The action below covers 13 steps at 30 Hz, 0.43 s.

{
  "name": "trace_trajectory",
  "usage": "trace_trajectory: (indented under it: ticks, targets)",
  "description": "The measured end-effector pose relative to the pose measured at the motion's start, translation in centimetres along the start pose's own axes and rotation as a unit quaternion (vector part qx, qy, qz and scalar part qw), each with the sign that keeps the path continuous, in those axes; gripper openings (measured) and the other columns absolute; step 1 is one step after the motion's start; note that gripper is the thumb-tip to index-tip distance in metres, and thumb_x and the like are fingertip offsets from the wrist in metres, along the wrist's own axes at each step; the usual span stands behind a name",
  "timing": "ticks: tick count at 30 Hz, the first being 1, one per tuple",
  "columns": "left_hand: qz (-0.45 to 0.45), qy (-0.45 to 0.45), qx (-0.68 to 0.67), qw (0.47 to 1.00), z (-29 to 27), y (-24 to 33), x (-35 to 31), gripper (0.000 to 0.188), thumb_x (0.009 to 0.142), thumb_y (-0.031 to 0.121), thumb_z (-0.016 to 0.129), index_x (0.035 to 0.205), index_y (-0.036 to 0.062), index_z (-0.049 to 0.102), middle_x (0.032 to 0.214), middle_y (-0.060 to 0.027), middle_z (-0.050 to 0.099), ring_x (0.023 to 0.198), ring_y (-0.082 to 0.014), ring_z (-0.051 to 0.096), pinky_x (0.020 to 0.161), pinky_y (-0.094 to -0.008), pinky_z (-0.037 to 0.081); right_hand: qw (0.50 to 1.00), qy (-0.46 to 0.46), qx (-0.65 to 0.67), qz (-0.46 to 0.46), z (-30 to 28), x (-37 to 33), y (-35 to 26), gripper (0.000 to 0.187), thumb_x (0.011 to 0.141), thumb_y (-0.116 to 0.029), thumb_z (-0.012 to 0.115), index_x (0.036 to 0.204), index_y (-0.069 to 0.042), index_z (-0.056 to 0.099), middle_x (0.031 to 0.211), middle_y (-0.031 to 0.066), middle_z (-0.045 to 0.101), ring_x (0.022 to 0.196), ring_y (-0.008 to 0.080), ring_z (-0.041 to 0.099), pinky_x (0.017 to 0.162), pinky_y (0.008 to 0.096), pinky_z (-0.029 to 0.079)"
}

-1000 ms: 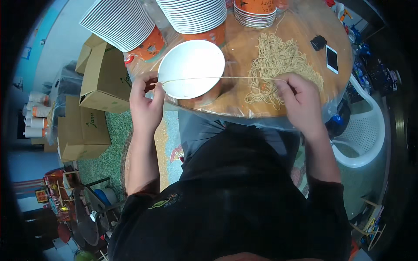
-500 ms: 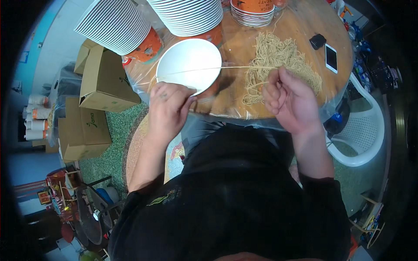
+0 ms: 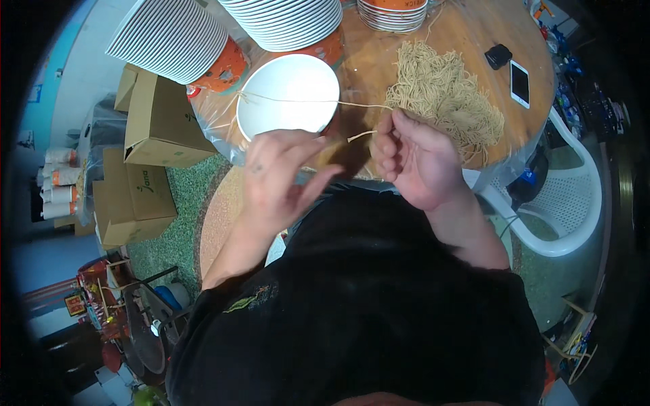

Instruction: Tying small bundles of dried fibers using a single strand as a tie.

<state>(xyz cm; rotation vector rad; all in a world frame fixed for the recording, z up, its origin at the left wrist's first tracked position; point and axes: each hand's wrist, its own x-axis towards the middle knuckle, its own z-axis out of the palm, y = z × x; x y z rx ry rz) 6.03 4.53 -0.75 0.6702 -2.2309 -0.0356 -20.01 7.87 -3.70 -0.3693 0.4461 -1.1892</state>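
Note:
A paper bucket (image 3: 284,111) with a white inside lies on the table with its mouth toward me. One tan cord (image 3: 364,105) runs from the bucket's left side across its mouth to my right hand (image 3: 425,161). That hand is closed, pinching the cord between thumb and fingers, and a short frayed cord end sticks out toward the left. Just before the bucket's near rim, my left hand (image 3: 274,181) is open, thumb and fingers apart, with nothing visible in it. A loose heap of cut tan cords (image 3: 440,88) lies beyond my right hand.
Tall stacks of nested paper buckets (image 3: 169,44) stand at the far left of the plastic-covered round wooden table (image 3: 369,54). A white phone (image 3: 519,84) and a small black object (image 3: 497,57) lie at right. Cardboard boxes (image 3: 139,196) stand left; a white plastic chair (image 3: 569,203) is right.
My left hand has let go at the bucket's rim, opened and shifted slightly right and nearer. My right hand has moved left with the cord, which now sags a little.

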Motion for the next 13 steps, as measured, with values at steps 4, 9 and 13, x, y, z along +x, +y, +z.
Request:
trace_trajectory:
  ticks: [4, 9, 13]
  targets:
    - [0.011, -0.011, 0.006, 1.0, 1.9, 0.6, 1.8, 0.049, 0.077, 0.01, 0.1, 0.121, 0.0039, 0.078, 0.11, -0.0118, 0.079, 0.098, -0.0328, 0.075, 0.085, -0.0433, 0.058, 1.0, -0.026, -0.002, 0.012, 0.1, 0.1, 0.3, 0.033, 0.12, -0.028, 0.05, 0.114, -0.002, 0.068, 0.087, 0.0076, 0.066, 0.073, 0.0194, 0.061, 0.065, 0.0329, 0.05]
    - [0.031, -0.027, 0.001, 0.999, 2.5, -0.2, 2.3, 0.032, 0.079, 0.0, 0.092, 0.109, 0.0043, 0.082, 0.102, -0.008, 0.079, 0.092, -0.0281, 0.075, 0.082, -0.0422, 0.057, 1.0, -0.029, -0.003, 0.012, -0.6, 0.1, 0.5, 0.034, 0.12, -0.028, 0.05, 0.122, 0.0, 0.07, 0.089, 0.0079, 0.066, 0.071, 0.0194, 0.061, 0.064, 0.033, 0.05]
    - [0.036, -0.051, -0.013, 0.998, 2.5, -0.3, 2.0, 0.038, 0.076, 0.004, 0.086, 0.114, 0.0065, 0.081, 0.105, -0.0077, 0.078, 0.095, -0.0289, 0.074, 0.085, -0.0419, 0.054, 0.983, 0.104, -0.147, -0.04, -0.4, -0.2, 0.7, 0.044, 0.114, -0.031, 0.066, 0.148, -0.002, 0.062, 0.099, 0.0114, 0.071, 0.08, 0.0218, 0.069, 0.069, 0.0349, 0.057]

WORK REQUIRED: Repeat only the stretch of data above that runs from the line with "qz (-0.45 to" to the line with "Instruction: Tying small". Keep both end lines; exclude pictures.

EXPECTED OUTPUT:
  "columns": "left_hand: qz (-0.45 to 0.45), qy (-0.45 to 0.45), qx (-0.68 to 0.67), qw (0.47 to 1.00), z (-29 to 27), y (-24 to 33), x (-35 to 31), gripper (0.000 to 0.188), thumb_x (0.009 to 0.142), thumb_y (-0.031 to 0.121), thumb_z (-0.016 to 0.129), index_x (0.035 to 0.205), index_y (-0.036 to 0.062), index_z (-0.049 to 0.102), middle_x (0.032 to 0.214), middle_y (-0.060 to 0.027), middle_z (-0.050 to 0.099), ring_x (0.023 to 0.198), ring_y (-0.082 to 0.014), ring_z (-0.051 to 0.096), pinky_x (0.020 to 0.161), pinky_y (-0.094 to -0.008), pinky_z (-0.037 to 0.081); right_hand: qw (0.50 to 1.00), qy (-0.46 to 0.46), qx (-0.65 to 0.67), qz (-0.46 to 0.46), z (-30 to 28), x (-37 to 33), y (-35 to 26), gripper (0.000 to 0.187), thumb_x (0.011 to 0.141), thumb_y (-0.116 to 0.029), thumb_z (-0.012 to 0.115), index_x (0.036 to 0.204), index_y (-0.069 to 0.042), index_z (-0.056 to 0.099), middle_x (0.031 to 0.211), middle_y (-0.031 to 0.066), middle_z (-0.045 to 0.101), ring_x (0.022 to 0.196), ring_y (-0.008 to 0.080), ring_z (-0.041 to 0.099), pinky_x (0.017 to 0.162), pinky_y (0.008 to 0.096), pinky_z (-0.029 to 0.079)"
}

-1000 ms: 
-500 ms: 
+0 ms: 

Instruction: Tying small bundles of dried fibers using a single strand as a tie.

Nothing else belongs in the answer.